## [WHAT YOU WILL DO]
A line below contains "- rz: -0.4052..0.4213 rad", and a later one contains "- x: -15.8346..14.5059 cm". Repeat both, with every line between them, exactly.

## [MATERIAL PROVIDED]
········

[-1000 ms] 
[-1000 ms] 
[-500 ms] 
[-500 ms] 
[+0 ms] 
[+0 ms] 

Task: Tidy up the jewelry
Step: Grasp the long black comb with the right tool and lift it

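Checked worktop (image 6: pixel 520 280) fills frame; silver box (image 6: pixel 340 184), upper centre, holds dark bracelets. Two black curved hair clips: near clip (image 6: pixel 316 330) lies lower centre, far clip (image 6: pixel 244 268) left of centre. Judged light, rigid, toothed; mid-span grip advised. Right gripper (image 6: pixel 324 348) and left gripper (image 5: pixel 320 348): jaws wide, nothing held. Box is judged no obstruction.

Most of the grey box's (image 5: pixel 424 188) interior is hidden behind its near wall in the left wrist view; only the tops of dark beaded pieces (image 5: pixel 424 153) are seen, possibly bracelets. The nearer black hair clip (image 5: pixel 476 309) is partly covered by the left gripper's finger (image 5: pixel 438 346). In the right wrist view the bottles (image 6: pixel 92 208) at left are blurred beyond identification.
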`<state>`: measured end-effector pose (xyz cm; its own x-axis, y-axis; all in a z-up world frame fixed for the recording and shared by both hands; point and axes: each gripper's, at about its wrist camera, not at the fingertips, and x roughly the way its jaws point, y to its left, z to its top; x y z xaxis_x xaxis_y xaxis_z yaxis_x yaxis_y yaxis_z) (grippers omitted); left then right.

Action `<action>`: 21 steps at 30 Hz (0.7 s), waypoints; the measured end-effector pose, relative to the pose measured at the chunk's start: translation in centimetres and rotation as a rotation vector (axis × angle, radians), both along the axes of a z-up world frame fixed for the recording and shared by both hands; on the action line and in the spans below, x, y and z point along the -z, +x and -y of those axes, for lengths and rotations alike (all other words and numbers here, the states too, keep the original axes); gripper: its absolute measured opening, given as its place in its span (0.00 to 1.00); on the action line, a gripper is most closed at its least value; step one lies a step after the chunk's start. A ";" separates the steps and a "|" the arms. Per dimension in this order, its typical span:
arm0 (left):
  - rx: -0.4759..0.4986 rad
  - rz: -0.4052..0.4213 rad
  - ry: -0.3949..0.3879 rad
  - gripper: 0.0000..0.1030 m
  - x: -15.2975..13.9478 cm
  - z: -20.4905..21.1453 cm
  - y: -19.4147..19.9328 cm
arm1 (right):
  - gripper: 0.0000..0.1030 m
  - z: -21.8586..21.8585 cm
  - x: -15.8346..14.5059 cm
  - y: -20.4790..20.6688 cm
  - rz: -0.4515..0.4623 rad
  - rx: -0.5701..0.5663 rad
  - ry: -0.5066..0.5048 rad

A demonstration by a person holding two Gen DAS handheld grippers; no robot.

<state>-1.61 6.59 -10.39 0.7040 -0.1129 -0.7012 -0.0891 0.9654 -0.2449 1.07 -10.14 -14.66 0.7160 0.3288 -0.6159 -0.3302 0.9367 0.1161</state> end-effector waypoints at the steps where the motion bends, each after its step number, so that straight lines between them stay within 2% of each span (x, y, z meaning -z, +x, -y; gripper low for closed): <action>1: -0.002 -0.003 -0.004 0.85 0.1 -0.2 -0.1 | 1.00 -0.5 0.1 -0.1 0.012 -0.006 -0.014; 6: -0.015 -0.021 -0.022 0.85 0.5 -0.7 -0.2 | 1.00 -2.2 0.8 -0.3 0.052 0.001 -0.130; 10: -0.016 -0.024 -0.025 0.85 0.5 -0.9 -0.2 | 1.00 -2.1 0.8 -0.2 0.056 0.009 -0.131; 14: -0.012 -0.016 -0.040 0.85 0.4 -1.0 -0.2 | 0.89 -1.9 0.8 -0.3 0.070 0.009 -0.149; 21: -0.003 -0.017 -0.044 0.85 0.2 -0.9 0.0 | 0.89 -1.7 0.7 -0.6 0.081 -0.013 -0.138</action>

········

## [WORKED SOLUTION]
  - rz: -0.4052..0.4213 rad
  - ry: -0.3949..0.3879 rad
  - gripper: 0.0000..0.1030 m
  - x: -15.2975..13.9478 cm
  - z: -20.4905..21.1453 cm
  - y: -19.4147..19.9328 cm
arm1 (right):
  - gripper: 0.0000..0.1030 m
  - z: -21.8586..21.8585 cm
  - x: -15.8346..14.5059 cm

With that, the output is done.